Your instructions
The output is the lines below from the one with "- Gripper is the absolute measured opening" through the one with "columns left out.", both included, printed exactly and with no other line.

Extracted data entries
<<<<

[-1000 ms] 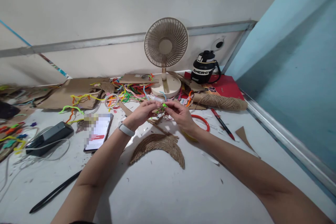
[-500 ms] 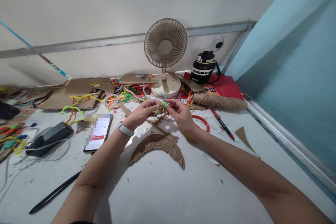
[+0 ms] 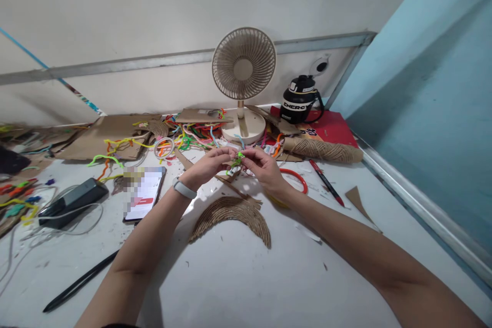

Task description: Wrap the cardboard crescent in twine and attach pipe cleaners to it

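My left hand (image 3: 209, 165) and my right hand (image 3: 264, 168) meet in front of the fan, fingertips pinched on a small bright green pipe cleaner piece (image 3: 239, 158). Pale ends stick out of it below my left fingers; the fingers partly hide its shape. Closer to me on the table lies an arch-shaped mat of coiled brown twine (image 3: 230, 218). A narrow cardboard strip (image 3: 240, 192) runs behind the mat, under my hands. Beside my right wrist rests a red-orange ring (image 3: 298, 178), partly covered by the arm.
A desk fan (image 3: 244, 66) stands at the back amid colourful pipe cleaners (image 3: 192, 133) and cardboard (image 3: 100, 136). To the right are a black jug (image 3: 300, 100), a twine roll (image 3: 323, 149) and a red-black pen (image 3: 326, 183). A phone (image 3: 145, 195) and black tweezers (image 3: 82, 279) lie left.
My fingers have shifted slightly around the green piece, and more of its green and pale ends shows. Both hands stay in nearly the same place.
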A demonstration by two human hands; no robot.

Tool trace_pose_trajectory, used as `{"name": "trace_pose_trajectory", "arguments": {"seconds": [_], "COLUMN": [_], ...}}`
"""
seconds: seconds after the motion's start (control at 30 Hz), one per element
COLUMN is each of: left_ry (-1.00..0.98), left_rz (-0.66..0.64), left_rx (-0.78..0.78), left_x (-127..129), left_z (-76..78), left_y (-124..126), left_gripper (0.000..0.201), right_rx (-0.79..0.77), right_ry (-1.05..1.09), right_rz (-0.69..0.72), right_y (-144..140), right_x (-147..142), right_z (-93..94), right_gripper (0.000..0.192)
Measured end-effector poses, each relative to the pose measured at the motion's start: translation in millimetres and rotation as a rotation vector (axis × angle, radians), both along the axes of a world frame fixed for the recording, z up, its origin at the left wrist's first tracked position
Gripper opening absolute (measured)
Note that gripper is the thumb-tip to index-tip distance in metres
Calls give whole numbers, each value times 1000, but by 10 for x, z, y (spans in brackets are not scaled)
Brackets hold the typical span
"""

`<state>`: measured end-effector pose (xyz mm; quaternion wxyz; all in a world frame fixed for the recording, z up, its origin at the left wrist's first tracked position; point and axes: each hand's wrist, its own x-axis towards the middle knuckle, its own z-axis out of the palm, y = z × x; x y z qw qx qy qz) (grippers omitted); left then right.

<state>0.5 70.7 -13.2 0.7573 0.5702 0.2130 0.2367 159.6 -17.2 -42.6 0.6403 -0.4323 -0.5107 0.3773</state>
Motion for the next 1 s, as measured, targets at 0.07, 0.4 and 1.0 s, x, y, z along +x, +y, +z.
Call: {"name": "trace_pose_trajectory", "arguments": {"seconds": [0.07, 0.4, 1.0], "left_ry": [0, -20, 31], "left_rz": [1, -29, 21], "left_rx": [-18, -79, 182], "left_x": [2, 9, 26], "left_z": [-2, 10, -5], "left_y": [1, -21, -20], "left_gripper": [21, 23, 34], "right_rx": [0, 8, 3], "right_ry": [1, -14, -12], "right_rz": [11, 47, 75], "right_y": [-7, -15, 1], "right_x": [-2, 5, 38], "right_z": [12, 23, 20], "right_gripper": [25, 24, 28]}}
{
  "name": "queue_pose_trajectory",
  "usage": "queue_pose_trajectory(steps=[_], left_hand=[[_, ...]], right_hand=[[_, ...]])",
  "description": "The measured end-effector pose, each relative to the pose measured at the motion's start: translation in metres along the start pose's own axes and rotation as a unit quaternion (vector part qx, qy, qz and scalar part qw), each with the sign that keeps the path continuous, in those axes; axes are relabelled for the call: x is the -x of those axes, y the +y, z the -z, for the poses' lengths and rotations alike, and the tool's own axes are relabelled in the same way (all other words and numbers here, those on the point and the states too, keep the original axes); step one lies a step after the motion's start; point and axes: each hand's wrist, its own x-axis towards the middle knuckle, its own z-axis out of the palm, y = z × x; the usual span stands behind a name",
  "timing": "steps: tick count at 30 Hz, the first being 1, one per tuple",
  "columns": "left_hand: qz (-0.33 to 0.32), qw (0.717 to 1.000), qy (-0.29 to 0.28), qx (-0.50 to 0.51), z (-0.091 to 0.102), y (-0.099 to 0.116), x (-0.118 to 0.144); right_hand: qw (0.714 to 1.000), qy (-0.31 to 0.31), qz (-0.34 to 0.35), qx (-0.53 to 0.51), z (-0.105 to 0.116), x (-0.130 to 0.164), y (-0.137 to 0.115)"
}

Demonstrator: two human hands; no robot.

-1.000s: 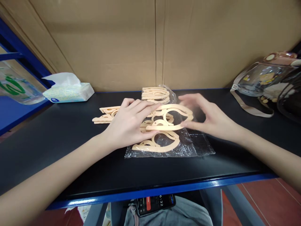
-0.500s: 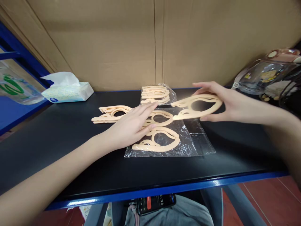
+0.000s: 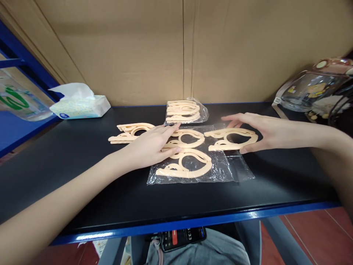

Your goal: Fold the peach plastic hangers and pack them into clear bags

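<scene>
Cream folding clothes hangers, folded up, are spread over a black tabletop. My right hand (image 3: 260, 129) grips one folding hanger (image 3: 224, 147) by its rounded end, thumb at the near side and fingers at the far side. That hanger is low over the right part of a clear plastic bag (image 3: 220, 171). My left hand (image 3: 150, 147) lies flat, fingers stretched out, across the left ends of the hangers (image 3: 190, 173) on or in the bag; I cannot tell which. More folded hangers (image 3: 124, 138) lie left of this hand, partly hidden by it.
Behind, a second clear bag of hangers (image 3: 183, 112) stands near the cardboard wall (image 3: 124, 55). A tissue pack (image 3: 82, 106) is at the back left, a clear bottle (image 3: 306, 88) at the right. The table's blue edge (image 3: 193, 223) runs above a phone (image 3: 183, 238) on the lap.
My right hand has lowered its hanger toward the bag and slightly nearer to me. My left hand stays in place over the hangers.
</scene>
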Motion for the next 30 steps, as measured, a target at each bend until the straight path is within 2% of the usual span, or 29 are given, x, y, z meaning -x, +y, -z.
queue_pose_trajectory(steps=[5, 9, 12, 18, 22, 30], left_hand=[[-0.005, 1.000, 0.008, 0.023, 0.000, 0.001, 0.000], [-0.010, 0.999, 0.014, 0.038, -0.001, 0.005, 0.001], [-0.008, 0.999, 0.013, 0.045, 0.000, 0.006, 0.001], [-0.008, 0.997, 0.016, 0.069, 0.001, 0.004, 0.000], [0.000, 0.997, 0.021, 0.079, 0.001, 0.003, -0.002], [-0.007, 0.996, 0.029, 0.087, 0.001, -0.001, -0.003]], right_hand=[[0.998, 0.046, 0.035, 0.000, -0.007, -0.003, 0.001], [0.998, 0.062, 0.025, -0.003, -0.028, -0.016, -0.013], [0.996, 0.078, 0.043, -0.019, -0.042, -0.023, -0.020], [0.998, 0.020, 0.033, -0.049, -0.035, -0.018, -0.007], [0.991, 0.048, 0.044, -0.113, -0.034, -0.019, -0.006], [0.970, 0.109, 0.074, -0.205, -0.055, -0.035, -0.017]])
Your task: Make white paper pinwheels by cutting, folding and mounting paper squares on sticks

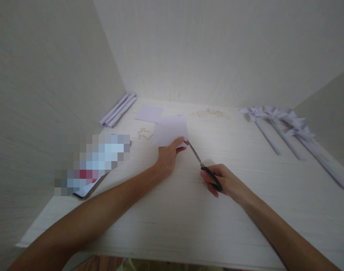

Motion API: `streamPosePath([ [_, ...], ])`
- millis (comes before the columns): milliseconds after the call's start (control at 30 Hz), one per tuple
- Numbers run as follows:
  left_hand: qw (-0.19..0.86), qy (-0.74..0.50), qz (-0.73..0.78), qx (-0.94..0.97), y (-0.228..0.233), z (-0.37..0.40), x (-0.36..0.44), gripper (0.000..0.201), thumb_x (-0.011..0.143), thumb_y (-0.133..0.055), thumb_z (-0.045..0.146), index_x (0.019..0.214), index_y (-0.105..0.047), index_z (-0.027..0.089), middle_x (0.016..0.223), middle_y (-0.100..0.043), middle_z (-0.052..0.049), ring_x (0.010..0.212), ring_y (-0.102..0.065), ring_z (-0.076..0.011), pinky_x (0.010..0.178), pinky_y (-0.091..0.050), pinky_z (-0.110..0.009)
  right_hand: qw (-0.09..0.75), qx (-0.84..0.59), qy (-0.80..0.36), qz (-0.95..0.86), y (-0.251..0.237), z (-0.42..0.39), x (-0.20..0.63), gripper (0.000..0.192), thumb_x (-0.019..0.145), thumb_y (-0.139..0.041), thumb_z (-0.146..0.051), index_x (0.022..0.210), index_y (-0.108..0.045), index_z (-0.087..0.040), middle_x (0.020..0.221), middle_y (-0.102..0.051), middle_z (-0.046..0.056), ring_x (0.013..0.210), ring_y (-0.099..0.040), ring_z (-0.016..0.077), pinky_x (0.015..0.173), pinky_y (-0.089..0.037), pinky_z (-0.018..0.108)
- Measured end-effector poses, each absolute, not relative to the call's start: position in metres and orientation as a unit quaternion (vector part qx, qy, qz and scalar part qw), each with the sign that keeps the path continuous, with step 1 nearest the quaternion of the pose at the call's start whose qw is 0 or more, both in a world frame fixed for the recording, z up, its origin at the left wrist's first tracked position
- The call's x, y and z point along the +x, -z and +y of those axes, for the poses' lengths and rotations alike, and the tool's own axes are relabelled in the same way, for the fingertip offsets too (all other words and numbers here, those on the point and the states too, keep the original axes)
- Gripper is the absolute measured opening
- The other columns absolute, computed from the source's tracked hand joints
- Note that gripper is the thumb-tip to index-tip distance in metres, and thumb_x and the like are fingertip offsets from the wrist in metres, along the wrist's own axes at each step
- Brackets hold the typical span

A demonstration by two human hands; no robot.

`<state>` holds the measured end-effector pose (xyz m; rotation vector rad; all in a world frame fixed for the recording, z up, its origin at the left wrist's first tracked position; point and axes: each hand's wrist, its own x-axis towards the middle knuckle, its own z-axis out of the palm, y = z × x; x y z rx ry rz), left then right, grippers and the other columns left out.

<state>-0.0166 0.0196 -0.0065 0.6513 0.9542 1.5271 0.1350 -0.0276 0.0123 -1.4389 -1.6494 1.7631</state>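
Observation:
My left hand [168, 155] pinches the lower right corner of a pale lilac paper sheet [169, 130], held just above the white tabletop [189, 210]. My right hand [224, 182] grips the black handles of a pair of scissors [203, 165]. The thin blades point up and left, and their tips meet the paper's lower right corner beside my left thumb.
Another lilac sheet [149, 113] lies flat behind. Rolled paper tubes [118, 109] rest at the back left, paper pinwheels on rolled sticks [285, 126] at the right. Small wooden bits [143, 132] and a scattered pile [210, 112] lie nearby. A blurred device [94, 165] sits at the left. Walls enclose three sides.

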Motion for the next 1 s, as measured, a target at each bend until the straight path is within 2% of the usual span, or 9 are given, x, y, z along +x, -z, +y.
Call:
streamPosePath([
  [367,0.577,-0.651,0.412,0.272,0.005,0.020,-0.017,0.007,0.061,-0.059,0.017,0.066,-0.057,0.015,0.062,-0.059,0.002,0.055,-0.055,-0.0084,0.045,-0.044,-0.016,0.161,-0.499,-0.608,-0.596,-0.010,-0.027,0.137,0.049,0.071,-0.047,-0.056,0.043,-0.040,-0.017,0.033,-0.042,-0.003,0.031,-0.028,0.0036,0.034,-0.017,0.021],
  [1000,0.546,-0.660,0.438,0.273,0.009,0.021,-0.013,0.009,0.059,-0.061,0.021,0.066,-0.057,0.016,0.065,-0.059,0.001,0.058,-0.056,-0.0095,0.048,-0.043,-0.018,0.170,-0.513,-0.566,-0.623,-0.004,-0.028,0.134,0.044,0.072,-0.050,-0.050,0.045,-0.042,-0.017,0.035,-0.044,-0.003,0.033,-0.034,0.0056,0.036,-0.022,0.021],
])
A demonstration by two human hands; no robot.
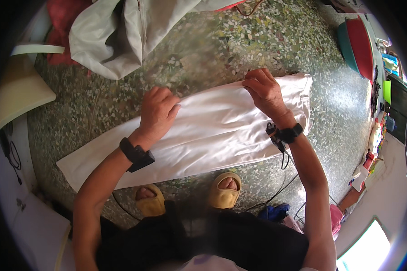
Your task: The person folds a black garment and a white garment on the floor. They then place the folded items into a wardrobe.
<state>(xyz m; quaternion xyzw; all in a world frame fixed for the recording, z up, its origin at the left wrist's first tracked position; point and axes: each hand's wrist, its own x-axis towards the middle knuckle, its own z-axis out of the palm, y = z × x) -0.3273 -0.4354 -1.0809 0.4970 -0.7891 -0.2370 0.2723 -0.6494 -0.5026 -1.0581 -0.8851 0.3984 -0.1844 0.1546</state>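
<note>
A pair of white trousers (220,132), folded lengthwise, lies across the speckled floor before me. Its waistband (305,96) with belt loops is at the right, and the leg ends reach to the lower left. My left hand (158,115) grips the far long edge near the middle, thumb and fingers closed at the cloth. Further right along that same edge, the bent fingers of my right hand (264,91) pinch the fabric. Soft wrinkles run through the cloth between and below the hands. Black bands with small devices sit on both wrists.
A heap of pale grey cloth (129,44) with a zip lies at the upper left, beside a cream chair seat (23,88). Nested red and teal basins (357,47) stand at the right. Yellow slippers (225,191) are near the trousers' close edge. A cable (281,189) trails below the right wrist.
</note>
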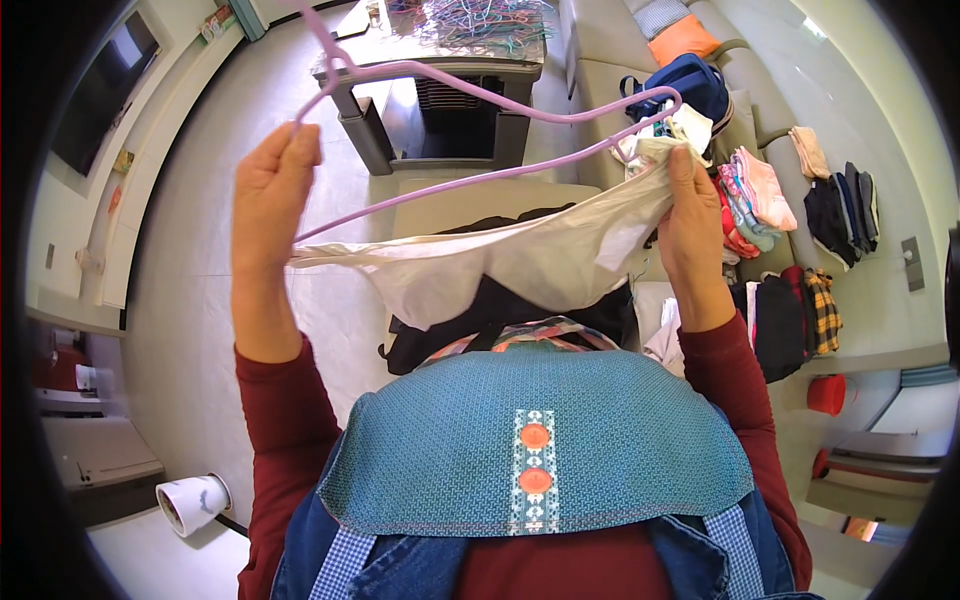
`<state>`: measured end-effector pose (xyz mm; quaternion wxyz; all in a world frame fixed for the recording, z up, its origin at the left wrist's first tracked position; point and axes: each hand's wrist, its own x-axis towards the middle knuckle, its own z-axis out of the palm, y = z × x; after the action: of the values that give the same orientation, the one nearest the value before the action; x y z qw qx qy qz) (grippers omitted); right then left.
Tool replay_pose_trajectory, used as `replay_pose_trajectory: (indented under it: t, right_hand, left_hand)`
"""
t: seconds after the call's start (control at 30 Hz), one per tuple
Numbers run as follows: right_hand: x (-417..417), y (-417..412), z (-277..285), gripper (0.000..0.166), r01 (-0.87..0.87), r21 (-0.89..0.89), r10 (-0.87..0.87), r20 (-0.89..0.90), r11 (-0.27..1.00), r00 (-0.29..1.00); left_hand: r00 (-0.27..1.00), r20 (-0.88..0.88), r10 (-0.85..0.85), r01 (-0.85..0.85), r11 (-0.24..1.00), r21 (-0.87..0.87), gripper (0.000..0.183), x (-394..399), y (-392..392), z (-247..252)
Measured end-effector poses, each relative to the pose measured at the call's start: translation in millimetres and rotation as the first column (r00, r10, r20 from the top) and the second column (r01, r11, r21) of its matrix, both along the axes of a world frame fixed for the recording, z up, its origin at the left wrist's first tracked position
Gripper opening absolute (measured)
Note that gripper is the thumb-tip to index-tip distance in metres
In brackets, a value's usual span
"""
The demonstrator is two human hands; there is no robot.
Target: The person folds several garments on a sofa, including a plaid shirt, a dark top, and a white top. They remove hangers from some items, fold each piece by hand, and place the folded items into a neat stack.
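Observation:
A pink-purple clothes hanger (480, 176) is held up in front of me. My left hand (277, 187) is closed around its left end, at the edge of a white garment (480, 262). The thumb and fingers of my right hand (690, 202) pinch the garment's other end, just below the hanger's right end. Between my hands the thin white cloth hangs in a sagging stretch below the hanger's lower bar. Dark clothing (495, 307) lies beneath the cloth, close to my apron.
Many coloured hangers (480, 22) are heaped on a low table (442, 67) ahead. Along the sofa (607, 67) at the right are a navy backpack (686, 86), folded pink clothes (761, 187) and dark folded clothes (832, 214). A white bin (191, 504) stands at the lower left.

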<state>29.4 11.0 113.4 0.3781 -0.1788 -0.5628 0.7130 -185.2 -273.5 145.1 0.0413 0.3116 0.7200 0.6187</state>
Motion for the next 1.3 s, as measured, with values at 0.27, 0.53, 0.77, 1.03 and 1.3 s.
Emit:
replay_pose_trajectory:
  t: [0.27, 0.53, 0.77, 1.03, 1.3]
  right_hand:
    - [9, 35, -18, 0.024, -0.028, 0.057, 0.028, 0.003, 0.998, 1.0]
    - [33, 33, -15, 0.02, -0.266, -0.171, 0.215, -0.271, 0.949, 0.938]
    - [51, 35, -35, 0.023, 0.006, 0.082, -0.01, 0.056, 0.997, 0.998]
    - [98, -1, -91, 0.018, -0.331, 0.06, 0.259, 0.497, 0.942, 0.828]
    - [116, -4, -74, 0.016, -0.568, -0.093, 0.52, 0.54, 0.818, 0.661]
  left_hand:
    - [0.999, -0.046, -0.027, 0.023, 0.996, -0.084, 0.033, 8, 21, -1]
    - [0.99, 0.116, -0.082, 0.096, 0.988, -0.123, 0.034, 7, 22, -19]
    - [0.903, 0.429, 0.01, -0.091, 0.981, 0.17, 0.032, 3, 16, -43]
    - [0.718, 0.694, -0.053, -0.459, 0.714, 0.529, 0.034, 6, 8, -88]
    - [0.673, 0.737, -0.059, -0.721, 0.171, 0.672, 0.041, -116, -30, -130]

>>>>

Solved problem
- Gripper is the absolute measured opening
- The other columns absolute, computed from the source's tracked hand joints
- Note that gripper is the thumb-tip to index-tip distance in metres, and thumb_x and the like are fingertip offsets from the wrist in metres, along the wrist's own axes at each step
- Brackets hold the typical span

A demonstration by two human hands; no robot.

`<state>` holds the measured end-effector pose (xyz m; rotation vector rad; all in a world frame fixed for the recording, z up, its origin at the left wrist's first tracked position; point and axes: each hand's wrist, its own x-axis towards the middle knuckle, its own z-axis out of the palm, y = z × x; x y z rx ry rz), left then right, grippers and the other columns left out.

Nothing further is needed for the answer.